No point dawdling: the airline had a whole chunk of the budget set aside for incidents like those, and, in all honesty, spillage was the least of their concerns. The flight wasn’t technically delayed yet, so just as long as a replacement pump was found in time, then everyone could get on the plane, the ground crew could help the otter into her seat, and they could all go do whatever they had to do while forgetting that little unfortunateness happened.

Plus, fixing it was so simple that it barely amounted to an emergency at all; in fact, were it not for the spilling of milk, this would’ve been one of those situations where the three engineers would go back to the staff room to complain about how the rest of the crew could’ve handled it themselves and they had no reason to be disturbed. Alas, ‘twas their lot in life, so while one of them went to fetch one of the cleaning machines, the other two went to work fixing the milking pump.

It… very quickly became apparent that overflow was the obvious culprit. The machine had been rated for an amount of output far below that which the otter was very clearly capable of, likely as a result of simple miscommunication. Easy enough to solve too: just phone the folks over in maintenance and request a new one, then wait there for the clean-up crew to decide to show up. Enough of a change of pace and tone that everyone around the engineers was left reeling somewhat at it; surely that couldn’t be it.
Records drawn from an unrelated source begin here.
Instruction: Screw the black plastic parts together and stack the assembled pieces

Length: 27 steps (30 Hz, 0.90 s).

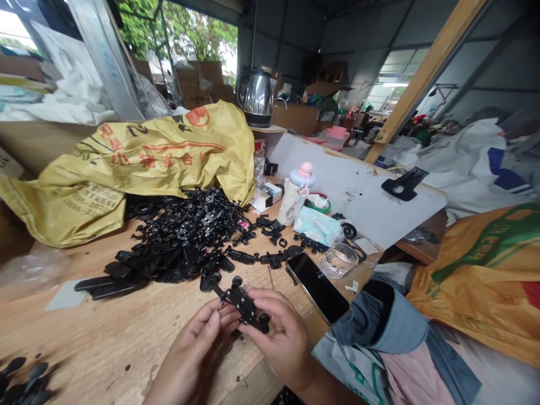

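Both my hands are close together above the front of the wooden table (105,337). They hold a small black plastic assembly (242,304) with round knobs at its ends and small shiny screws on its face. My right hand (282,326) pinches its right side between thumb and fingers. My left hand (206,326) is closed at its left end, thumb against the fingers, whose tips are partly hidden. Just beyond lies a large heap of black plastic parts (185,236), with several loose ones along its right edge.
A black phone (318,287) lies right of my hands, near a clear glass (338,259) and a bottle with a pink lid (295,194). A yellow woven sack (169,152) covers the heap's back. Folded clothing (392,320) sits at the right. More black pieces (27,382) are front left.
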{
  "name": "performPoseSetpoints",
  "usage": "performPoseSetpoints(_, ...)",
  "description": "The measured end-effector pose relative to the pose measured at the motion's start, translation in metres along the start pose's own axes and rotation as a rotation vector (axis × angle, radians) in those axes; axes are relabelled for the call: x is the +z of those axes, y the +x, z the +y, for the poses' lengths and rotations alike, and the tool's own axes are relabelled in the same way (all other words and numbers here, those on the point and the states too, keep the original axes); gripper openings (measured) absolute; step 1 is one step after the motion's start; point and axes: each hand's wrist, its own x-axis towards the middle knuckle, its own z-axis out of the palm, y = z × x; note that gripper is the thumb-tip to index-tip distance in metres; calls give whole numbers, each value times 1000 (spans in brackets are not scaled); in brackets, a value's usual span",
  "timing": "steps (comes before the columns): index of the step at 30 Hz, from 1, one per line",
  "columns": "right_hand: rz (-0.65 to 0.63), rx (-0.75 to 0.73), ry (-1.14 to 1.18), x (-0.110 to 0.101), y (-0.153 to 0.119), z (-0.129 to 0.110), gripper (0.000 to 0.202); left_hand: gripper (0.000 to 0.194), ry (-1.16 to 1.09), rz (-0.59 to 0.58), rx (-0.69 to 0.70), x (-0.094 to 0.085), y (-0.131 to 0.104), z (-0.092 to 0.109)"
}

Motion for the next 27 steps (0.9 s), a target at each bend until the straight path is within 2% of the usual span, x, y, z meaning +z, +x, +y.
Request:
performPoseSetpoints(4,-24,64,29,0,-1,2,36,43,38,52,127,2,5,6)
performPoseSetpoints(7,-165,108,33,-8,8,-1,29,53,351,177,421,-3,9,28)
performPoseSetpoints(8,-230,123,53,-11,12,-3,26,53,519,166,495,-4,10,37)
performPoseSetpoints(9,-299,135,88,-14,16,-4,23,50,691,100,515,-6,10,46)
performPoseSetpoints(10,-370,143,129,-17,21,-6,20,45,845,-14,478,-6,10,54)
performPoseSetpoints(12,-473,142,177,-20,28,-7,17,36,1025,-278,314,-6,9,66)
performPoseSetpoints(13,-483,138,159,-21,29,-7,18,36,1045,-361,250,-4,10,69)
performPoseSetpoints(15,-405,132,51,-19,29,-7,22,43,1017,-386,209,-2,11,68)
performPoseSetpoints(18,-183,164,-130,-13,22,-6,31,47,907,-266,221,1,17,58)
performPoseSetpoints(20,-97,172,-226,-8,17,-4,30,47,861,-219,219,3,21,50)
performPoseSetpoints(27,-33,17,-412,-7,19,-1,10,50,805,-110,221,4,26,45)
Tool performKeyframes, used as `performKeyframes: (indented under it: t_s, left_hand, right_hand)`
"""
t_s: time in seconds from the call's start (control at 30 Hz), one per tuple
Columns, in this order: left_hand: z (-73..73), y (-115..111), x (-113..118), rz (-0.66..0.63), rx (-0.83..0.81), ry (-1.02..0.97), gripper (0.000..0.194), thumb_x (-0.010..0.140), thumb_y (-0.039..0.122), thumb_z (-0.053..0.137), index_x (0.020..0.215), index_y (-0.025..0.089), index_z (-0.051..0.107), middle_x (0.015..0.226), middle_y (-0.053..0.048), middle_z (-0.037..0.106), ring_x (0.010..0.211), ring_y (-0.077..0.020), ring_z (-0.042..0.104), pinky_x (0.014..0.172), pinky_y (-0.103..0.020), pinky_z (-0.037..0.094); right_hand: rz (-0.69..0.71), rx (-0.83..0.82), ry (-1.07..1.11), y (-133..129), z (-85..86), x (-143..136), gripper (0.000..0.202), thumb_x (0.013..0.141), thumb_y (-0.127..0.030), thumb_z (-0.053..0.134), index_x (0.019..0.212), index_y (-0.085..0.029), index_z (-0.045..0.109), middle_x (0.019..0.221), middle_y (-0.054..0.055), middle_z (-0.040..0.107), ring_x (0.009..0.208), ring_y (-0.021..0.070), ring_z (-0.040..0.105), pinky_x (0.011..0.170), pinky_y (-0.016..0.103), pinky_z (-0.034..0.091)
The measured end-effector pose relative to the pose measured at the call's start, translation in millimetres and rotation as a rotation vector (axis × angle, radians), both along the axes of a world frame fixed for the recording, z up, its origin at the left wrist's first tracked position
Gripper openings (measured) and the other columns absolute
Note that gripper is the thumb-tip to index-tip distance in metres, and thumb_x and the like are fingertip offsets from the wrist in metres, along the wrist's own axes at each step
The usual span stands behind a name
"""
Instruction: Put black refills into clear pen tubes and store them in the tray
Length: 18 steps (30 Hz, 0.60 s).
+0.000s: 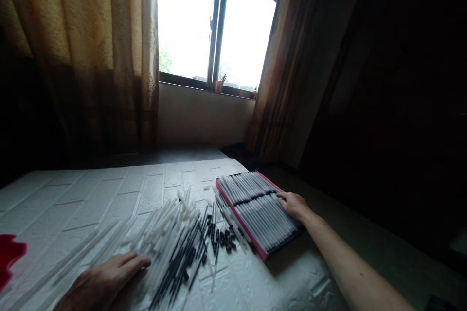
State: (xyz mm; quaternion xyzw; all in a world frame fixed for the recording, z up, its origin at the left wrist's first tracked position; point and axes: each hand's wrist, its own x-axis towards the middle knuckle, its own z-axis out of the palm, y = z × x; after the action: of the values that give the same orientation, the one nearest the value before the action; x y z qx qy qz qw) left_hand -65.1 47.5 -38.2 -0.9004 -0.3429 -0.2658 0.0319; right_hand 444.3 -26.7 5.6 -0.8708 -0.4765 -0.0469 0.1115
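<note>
A shallow box with pink-red sides [243, 230] holds two rows of slim pale sticks with dark ends, which look like pens [268, 218]. My right hand [294, 205] is closed over the box's right edge, its fingertips against the sticks; the thumb is mostly hidden. My left hand [105, 277] lies low at the front left, fingers stretched out over loose clear plastic tubes [160, 228]. Whatever is under its palm is hidden. Between the hands are many thin black rods [178, 257] and a scatter of short black caps [226, 240].
All this lies on a white brick-patterned surface [109, 187]. A red scalloped container [10, 257] stands at the left edge. Farther back are a window with a pink cup [219, 86] on its sill, and patterned curtains [120, 34]. The right side is dark.
</note>
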Motion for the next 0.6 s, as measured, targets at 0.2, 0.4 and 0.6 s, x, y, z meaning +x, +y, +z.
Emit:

“It’s quite standard,” one of them had to explain, “we just need a new machine to be rolled in and we should be golden.”

“In the meantime, please avoid stepping on any of the lactic produce,” the other added, shooing someone for a section of the milk puddle, “we cannot confirm whether or not it’s contagious, and Gargantua Airlines will not be held responsible for any transformative effects that may or may not result from exposure to tainted lactic ejecta.”

There was a moment of confusion.

“Step off the milk.”

Nodding all around, sounds of agreement and the one obligatory “Of course, I knew that,” spoken aloud by someone who failed their willpower check. All in a day’s work, in all honesty; if anything, this was the sort of “emergency” the techies lived for: easy to handle, easier to forget, and it bought them enough time before the next one that they might actually have enough time to take a proper nap once they were back in the staff room.

Indeed, after the third member of their little group returned with the automated mop, there wasn’t much left for them to do there apart from reassuring everyone things were, indeed, under control, and they didn’t need to worry about anything thank you very much. Just get on the plane and forget about anything that happened, airline would provide compensation as needed, yada yada, the usual spiel; a more personal touch was reserved for the otter, whom the the techies spent some time informing about what sort of machine they called for, proper installation instructions, as well as the mandatory reminder that she wouldn’t be held accountable for any damages.

In the end, the young woman once again looked on the verge of tears, albeit of a much different variety from the first time. It still took a short while for her to get back up on her feet, even with help from some more of the ground crew; not much she could do before her breasts were drained properly, but the plane still had to take off and she wasn’t about to force a delay, not after the embarrassment by the boarding line.

Once this was resolved, however… nothing more. The three techies stood staring at the door leading into the boarding hallway and just… stood there, waiting for things to happen. Once again they were stuck in the unenviable position of not knowing whether or not to stick around and wait for the next emergency, or head back to the staff room to catch some sleep while they still could. A conundrum, however, easily solved when one of them proclaimed “Fuck this” and made their way back up the stairs to the baggage handling line.

It would become a recurring element of their team dynamic, and one none of them were willing to throw away. Even if the person saying those two words changed, said words had to be used; otherwise, they might never get any rest.

The next call was probably due in seconds anyway.